Ask HN: Understanding HN? - jazzex

I am a freshman computer science major that frequents this site and has trouble understanding a lot of the posts, especially the ones that link / discuss github, opensource projects, HTML5, and the like. The posts I enjoy the most are blog posts and reviews. I know the reason for this is my lack of experience and knowledge. Besides my courses, I am learning python and have a plan to start learning PHP/MySQL and JavaScript. I already have the fundamentals of programming down from my courses. Is there anything else I can/ should be doing?
======
tjr
Is there anything else you should be doing, in order to achieve what goal?
Understanding all of the posts on HN? I finished my computer science degree
ten years ago, and I don't understand all of the posts on HN! There's just way
too much breadth to seriously keep up with it all.

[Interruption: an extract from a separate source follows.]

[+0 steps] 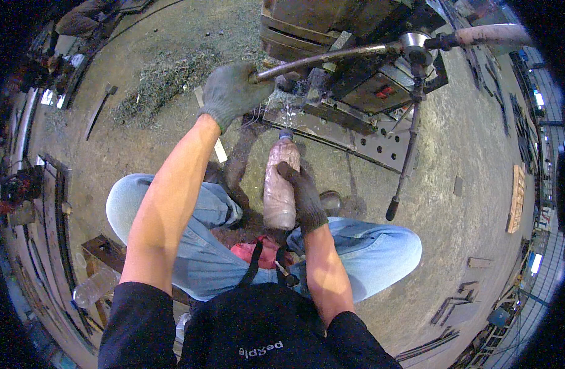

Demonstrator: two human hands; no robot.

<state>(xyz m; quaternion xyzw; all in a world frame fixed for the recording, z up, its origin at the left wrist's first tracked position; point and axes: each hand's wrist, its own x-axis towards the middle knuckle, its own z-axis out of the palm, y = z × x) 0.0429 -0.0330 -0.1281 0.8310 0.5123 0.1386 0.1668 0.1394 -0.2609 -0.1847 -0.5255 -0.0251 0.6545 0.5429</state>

Specific technologies may or may not be interesting for you. Is Git (or
Github) terribly important? Maybe not. But you should aim to understand
version control in general, and learn to use at least one version control
system.

Open source projects? Thousands upon thousands, many of them defunct or
floundering. Read about the history of GNU, and Linux, and maybe some of Eric
Raymond's articles from the 1990's. That should give a decent foundation as to
what's going on in general.

Computer science topics build upon each other. It's woefully out of date now,
but look up The Hacker's Dictionary (aka Jargon File) and peruse whatever
entries look interesting. The specifics are mostly obsolete, but the concepts,
and more importantly, the character, spirit, attitude of hacking described
there persists.

Get familiar with some classic stuff in the field. Write a few small C
programs, if only to get the feel of what C is like. Try your hand at some
Lisp (or maybe Scheme) programming, to see what that is like. Read
biographical sketches of important people in the field (maybe start with
Dennis Ritchie, John Backus, David Huffman, Guy Steele, John McCarthy, Donald
Knuth, Richard Stallman) and learn what they have contributed. When was the
first computer built? When was the first IBM computer built? What was Digital
Equipment Corporation? How does a DEC PDP-11 compare in computing power to
your mobile phone?

Go to the library and look up Knuth's Art of Computer Programming. Read the
table of contents. Read some of the text. What's MIX? Implement the algorithm
to calculate the date of Easter in the programming language of your choice.
Try to solve a few of the exercises. Now that you've been exposed to Knuth,
you'll know it's there if you ever need it.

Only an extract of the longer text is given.